Good for you KC & Woofhound! We can be damn proud of ourselfs of I might say so!

Day 7 peeps!  Doing the right thing (click to insert in post)

Contemplating my week:

- Do I miss him: No! Yet I still talk him in my head... .Weird!

- Have not cried one tear... .I cried before making my final decision, didnt cry since. In denial... .? Dont think so, but maybe emotionally closed? I just dont feel like crying... .

- I do feel sad, but at the same time a MAJOR sense of releaf. I enjoy being able go where ever I want to with out drama!

- When walking the street and seeing an attractive man, Im like... .Okay  Smiling (click to insert in post) I am not in the least bit ready for a new relationship, but knowing the future holds lots of possibilities is GOOD!

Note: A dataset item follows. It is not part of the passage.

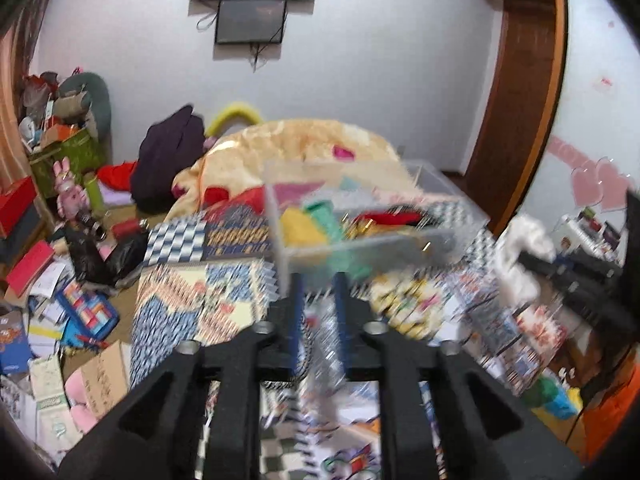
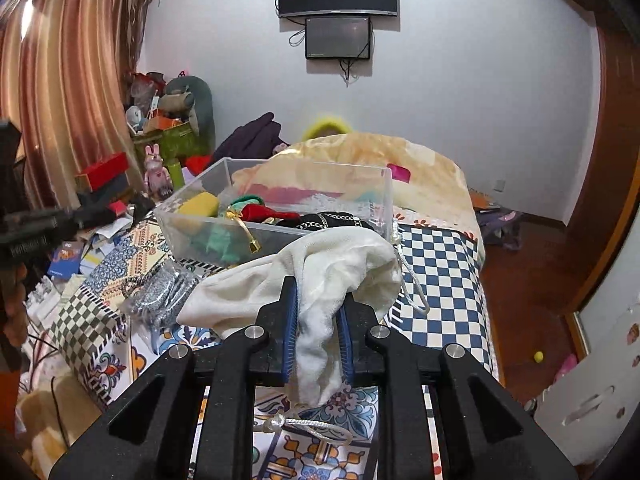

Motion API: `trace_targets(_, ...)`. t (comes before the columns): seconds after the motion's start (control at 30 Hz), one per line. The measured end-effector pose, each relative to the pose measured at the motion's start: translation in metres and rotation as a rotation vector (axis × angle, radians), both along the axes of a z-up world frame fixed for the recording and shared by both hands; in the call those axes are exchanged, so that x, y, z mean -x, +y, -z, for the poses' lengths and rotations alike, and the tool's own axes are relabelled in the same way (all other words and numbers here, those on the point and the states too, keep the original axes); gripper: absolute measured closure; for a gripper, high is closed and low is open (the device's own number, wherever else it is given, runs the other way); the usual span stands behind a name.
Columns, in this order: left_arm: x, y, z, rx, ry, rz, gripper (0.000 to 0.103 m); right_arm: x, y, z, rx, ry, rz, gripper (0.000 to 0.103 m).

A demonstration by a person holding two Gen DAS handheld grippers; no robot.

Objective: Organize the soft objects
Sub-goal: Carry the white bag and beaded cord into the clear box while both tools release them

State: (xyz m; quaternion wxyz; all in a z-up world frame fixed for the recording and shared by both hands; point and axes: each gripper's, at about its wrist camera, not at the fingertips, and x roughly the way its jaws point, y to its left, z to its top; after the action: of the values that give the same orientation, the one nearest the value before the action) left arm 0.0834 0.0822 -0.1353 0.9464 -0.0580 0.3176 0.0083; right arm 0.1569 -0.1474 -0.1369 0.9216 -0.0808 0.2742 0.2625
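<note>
Right wrist view shows a patterned bedspread (image 2: 440, 252) bearing a clear plastic box (image 2: 200, 220) of soft items, and just before it the right gripper (image 2: 318, 296) clamps a white drawstring pouch (image 2: 320, 276). Left gripper (image 1: 318, 288) has its fingers slightly apart, a blurred silvery packet (image 1: 328, 344) between them; I cannot tell whether they press it.

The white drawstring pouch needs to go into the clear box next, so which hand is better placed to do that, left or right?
Right. The right gripper is already shut on the white pouch, with the clear box just ahead of it. The left gripper shows nothing clearly gripped in its blurred view.
</note>
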Motion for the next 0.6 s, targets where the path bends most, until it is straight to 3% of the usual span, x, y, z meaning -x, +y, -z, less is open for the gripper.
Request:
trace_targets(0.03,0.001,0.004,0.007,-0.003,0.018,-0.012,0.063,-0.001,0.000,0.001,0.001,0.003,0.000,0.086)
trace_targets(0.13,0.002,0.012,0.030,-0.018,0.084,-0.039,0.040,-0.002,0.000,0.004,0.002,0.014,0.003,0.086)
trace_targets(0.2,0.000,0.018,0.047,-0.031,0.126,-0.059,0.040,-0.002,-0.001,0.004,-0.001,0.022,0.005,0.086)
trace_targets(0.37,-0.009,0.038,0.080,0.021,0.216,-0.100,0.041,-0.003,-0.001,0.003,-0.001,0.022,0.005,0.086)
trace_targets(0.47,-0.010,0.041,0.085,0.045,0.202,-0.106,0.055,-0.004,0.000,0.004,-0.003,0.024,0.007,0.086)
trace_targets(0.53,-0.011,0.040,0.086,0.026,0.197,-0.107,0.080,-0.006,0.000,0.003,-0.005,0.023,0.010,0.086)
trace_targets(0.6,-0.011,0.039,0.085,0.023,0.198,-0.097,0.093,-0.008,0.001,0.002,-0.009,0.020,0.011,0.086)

- I am wondering how he is doing, I know he hates me and he feels like I ruined his life. Feel bad, but know he had enough chances... .Still feel somewhat guilty.

- Spent a lot of time here on the board realising so mich more about the unhealty r/s. Seeing more and more what happened, how he played me like an organ in every little aspect of life.

Tomorrow Im going on a trip to my parents cabin in the woods. So looking forward to long hikes with my dog in the woods... .Away from the hectic city! Clear my head some more and spend some quality time with my folks... .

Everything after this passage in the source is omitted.